In the data below, one line contains "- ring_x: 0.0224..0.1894" and a later one contains "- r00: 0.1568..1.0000". Print both, with every line between them, exactly and alone.
+ + +
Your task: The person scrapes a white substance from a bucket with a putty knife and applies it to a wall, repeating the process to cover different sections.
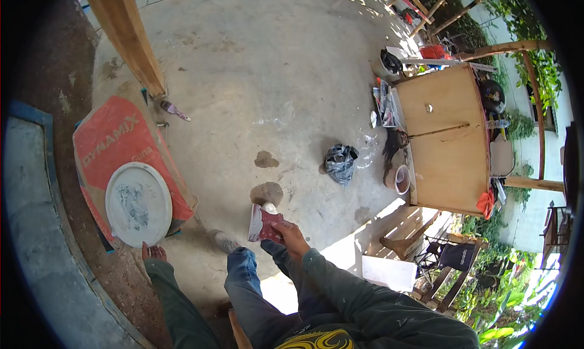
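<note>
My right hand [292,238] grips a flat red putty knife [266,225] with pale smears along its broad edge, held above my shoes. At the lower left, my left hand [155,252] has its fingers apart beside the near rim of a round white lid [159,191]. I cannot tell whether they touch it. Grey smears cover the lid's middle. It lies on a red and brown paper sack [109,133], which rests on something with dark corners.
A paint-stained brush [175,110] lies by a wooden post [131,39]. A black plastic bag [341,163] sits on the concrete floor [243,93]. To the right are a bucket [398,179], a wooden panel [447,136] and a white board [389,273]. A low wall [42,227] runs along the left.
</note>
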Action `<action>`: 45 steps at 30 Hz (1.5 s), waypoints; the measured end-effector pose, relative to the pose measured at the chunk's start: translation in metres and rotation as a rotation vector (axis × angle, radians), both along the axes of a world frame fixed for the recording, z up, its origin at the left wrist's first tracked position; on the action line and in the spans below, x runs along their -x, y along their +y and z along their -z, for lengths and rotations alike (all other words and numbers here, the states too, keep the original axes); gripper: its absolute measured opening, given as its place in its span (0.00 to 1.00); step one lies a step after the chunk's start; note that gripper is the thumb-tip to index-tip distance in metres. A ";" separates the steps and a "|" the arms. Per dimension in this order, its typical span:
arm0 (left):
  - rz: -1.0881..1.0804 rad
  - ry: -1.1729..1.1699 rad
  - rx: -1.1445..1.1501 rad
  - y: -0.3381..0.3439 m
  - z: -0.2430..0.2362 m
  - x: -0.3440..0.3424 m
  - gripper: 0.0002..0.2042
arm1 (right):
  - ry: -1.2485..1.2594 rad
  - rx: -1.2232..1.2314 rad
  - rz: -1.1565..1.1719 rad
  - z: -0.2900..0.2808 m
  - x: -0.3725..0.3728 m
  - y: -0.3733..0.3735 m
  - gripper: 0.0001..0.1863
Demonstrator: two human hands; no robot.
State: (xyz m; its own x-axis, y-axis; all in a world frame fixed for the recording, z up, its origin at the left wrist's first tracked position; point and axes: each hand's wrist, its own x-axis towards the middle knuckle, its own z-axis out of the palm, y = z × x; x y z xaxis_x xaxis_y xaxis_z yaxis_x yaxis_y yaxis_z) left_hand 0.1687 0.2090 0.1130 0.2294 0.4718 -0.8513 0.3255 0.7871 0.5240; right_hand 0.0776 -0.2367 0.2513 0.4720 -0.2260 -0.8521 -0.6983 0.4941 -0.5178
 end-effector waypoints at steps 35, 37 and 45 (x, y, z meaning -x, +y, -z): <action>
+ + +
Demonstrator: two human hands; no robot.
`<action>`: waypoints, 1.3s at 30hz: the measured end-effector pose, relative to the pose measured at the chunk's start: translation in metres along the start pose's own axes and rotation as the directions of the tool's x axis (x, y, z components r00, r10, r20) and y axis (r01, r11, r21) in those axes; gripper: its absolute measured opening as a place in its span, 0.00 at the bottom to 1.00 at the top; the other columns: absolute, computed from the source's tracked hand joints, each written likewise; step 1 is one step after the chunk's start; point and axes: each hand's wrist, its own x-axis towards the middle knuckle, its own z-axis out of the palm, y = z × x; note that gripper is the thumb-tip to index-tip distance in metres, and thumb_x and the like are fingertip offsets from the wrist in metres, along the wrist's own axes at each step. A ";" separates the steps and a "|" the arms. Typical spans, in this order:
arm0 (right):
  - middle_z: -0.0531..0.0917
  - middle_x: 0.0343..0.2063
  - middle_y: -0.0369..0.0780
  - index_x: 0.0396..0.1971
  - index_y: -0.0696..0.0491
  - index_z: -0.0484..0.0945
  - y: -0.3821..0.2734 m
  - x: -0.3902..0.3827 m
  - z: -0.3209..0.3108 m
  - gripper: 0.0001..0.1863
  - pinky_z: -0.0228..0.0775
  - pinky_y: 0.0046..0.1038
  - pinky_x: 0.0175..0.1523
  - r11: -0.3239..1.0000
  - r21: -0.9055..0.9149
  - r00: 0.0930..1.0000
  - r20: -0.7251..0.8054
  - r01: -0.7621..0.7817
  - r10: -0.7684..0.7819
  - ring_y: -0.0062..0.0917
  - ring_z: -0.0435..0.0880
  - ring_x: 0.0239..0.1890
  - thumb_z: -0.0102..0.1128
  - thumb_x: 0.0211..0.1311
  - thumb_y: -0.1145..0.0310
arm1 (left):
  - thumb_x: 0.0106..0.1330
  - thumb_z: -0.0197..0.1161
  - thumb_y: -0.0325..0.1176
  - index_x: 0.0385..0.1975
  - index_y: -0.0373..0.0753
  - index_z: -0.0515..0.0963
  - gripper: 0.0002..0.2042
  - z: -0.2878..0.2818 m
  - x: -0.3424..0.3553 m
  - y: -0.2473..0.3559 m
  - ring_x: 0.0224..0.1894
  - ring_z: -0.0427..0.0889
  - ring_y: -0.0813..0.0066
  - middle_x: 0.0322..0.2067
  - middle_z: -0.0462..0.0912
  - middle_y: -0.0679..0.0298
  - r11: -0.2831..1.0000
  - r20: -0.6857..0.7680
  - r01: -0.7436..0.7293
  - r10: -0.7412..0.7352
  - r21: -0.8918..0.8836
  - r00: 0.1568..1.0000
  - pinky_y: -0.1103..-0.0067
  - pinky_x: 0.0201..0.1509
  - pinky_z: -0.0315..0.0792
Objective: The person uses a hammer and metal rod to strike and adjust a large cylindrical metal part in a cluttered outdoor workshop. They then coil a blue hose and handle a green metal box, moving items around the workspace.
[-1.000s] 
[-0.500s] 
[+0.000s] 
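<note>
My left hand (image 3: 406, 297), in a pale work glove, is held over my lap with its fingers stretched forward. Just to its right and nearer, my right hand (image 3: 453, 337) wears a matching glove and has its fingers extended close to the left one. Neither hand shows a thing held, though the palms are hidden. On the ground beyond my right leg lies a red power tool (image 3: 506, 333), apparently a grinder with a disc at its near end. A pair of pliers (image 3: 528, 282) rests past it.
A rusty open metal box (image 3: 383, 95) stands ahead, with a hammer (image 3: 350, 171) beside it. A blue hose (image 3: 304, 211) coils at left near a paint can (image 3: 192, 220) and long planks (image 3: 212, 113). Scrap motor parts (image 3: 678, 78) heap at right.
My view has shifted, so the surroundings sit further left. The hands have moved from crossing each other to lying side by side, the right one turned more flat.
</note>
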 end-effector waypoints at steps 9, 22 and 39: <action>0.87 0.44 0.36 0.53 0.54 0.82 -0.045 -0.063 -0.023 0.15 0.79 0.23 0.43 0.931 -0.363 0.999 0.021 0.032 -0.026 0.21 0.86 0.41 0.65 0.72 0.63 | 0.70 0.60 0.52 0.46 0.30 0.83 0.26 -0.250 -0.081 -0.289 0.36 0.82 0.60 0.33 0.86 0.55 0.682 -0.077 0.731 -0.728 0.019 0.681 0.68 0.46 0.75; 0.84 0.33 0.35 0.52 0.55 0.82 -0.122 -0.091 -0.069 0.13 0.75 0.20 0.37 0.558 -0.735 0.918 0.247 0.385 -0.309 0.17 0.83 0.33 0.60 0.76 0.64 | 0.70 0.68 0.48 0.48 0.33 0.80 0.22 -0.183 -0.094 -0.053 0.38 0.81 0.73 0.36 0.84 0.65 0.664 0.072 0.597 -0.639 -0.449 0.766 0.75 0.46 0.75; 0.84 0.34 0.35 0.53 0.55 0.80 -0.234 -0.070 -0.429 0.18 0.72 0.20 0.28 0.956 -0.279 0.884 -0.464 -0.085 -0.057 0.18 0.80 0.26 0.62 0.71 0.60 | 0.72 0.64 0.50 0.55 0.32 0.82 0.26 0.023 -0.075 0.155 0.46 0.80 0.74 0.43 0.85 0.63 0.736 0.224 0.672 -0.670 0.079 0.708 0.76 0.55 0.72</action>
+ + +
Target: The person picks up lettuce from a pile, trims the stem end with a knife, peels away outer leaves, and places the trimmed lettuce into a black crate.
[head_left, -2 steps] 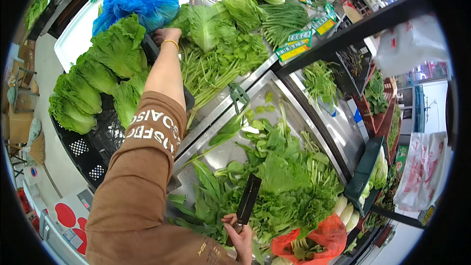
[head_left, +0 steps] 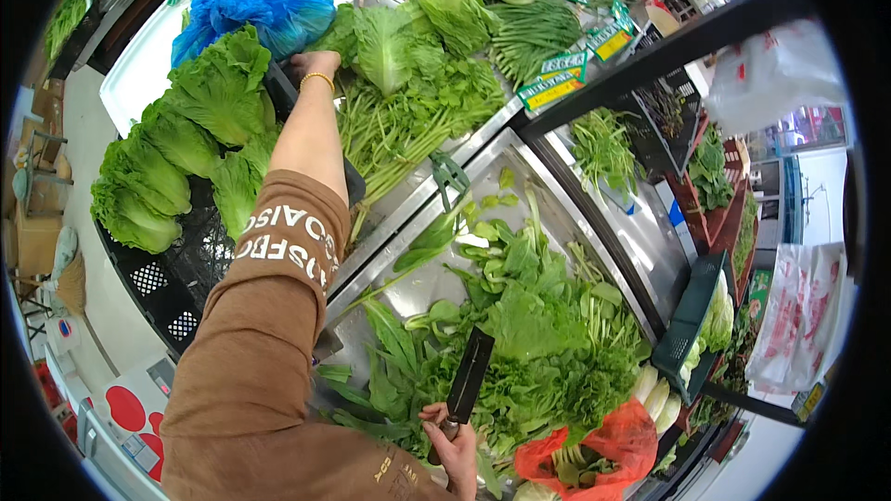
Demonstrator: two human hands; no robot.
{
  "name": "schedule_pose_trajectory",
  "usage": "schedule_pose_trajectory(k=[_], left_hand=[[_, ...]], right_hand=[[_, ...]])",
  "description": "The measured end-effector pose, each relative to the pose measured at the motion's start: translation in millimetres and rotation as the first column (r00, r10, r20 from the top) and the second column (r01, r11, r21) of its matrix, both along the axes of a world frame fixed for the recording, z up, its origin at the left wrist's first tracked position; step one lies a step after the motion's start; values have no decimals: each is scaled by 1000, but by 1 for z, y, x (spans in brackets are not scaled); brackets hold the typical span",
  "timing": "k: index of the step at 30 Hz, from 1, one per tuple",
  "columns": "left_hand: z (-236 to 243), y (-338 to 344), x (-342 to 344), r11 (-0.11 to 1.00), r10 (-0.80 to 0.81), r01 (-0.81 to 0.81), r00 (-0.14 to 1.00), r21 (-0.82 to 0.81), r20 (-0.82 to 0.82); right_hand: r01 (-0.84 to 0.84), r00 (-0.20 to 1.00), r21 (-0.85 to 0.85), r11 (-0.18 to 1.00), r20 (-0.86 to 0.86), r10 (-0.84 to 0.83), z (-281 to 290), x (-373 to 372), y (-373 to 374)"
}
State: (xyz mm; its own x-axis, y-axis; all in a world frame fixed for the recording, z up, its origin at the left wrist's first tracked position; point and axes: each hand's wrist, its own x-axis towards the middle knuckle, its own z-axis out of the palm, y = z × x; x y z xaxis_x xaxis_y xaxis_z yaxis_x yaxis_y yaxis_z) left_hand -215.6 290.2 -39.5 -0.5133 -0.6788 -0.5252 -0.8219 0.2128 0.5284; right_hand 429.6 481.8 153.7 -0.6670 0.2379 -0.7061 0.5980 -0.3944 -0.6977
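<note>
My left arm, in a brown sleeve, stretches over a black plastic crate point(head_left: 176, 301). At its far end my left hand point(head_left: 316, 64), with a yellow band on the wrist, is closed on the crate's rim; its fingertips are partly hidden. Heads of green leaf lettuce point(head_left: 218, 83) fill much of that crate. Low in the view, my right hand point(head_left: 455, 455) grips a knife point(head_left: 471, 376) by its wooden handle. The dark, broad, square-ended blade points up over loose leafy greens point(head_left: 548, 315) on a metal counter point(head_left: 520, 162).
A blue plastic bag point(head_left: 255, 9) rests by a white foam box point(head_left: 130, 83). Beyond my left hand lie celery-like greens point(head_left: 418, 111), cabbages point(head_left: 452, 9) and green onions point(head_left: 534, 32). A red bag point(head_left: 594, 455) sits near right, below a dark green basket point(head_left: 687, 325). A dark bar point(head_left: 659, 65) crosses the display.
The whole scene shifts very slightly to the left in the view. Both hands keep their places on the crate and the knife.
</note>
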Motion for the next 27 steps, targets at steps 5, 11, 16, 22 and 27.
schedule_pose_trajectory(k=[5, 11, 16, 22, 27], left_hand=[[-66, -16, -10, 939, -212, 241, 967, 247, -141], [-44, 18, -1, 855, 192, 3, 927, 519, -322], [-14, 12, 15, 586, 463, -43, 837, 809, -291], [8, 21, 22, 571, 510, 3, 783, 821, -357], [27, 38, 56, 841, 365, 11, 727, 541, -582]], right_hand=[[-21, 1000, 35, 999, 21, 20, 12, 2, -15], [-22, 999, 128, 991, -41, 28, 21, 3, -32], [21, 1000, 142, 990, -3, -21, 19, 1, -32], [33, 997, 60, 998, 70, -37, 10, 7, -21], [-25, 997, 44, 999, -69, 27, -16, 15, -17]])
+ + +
▶ [RESPONSE FOR THIS EXERCISE]
  - ring_x: 0.0224..0.1894
  - ring_z: -0.0427..0.0889
  - ring_y: -0.0813..0.0066
  - middle_x: 0.0322..0.2067
  - middle_z: -0.0462..0.0912
  - middle_y: -0.0679..0.0298
  - r11: -0.2831..1.0000
  - r20: -0.6857..0.7680
  - r01: -0.7436..0.7293
  - r10: -0.7412..0.7352
  - r21: -0.8918..0.8836
  - r00: 0.1568..1.0000

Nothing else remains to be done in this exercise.